Work to be completed —
Each line of the listing below should come back exactly as it is.

(Data block Opens)

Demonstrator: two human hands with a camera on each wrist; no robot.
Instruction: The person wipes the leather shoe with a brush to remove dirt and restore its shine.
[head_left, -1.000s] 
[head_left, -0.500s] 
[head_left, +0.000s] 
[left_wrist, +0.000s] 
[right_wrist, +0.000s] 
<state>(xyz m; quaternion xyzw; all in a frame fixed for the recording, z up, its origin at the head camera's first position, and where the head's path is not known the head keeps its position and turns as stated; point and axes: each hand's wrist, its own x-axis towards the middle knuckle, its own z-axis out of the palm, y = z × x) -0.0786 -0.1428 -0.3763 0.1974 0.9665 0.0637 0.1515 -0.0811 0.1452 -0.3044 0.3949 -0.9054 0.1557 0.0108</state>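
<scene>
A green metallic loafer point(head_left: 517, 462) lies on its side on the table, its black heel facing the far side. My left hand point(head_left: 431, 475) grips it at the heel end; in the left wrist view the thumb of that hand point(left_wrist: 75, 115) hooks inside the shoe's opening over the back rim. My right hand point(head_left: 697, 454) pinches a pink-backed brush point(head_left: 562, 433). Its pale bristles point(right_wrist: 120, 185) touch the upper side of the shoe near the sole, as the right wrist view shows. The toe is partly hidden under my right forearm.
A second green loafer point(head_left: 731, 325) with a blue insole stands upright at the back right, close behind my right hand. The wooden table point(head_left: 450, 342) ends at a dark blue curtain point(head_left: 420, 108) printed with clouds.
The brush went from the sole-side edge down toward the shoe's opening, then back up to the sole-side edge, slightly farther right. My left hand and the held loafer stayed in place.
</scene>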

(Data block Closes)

Written response —
Demonstrator: two human hands with a camera on each wrist; no robot.
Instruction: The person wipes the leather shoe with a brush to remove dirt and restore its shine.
[head_left, -1.000s] 
[head_left, -0.500s] 
[head_left, +0.000s] 
[left_wrist, +0.000s] 
[right_wrist, +0.000s] 
<state>(xyz m; quaternion xyzw; all in a frame fixed for the recording, z up, its origin at the head camera's first position, and where the head's path is not known the head keeps its position and turns as stated; point and axes: each hand's wrist, its own x-axis towards the middle knuckle, its own z-axis out of the palm, y = z × x) -0.0786 -0.1428 -0.3763 0.1974 0.9665 0.0637 0.1515 -0.0811 0.1452 -0.3044 0.3949 -0.9054 0.1557 0.0108</state>
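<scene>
A green metallic loafer point(head_left: 517, 462) lies on its side on the table, its black heel facing the far side. My left hand point(head_left: 431, 475) grips it at the heel end; in the left wrist view the thumb of that hand point(left_wrist: 75, 115) hooks inside the shoe's opening over the back rim. My right hand point(head_left: 697, 454) pinches a pink-backed brush point(head_left: 562, 433). Its pale bristles point(right_wrist: 120, 185) touch the upper side of the shoe near the sole, as the right wrist view shows. The toe is partly hidden under my right forearm.
A second green loafer point(head_left: 731, 325) with a blue insole stands upright at the back right, close behind my right hand. The wooden table point(head_left: 450, 342) ends at a dark blue curtain point(head_left: 420, 108) printed with clouds.
The brush went from the sole-side edge down toward the shoe's opening, then back up to the sole-side edge, slightly farther right. My left hand and the held loafer stayed in place.
</scene>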

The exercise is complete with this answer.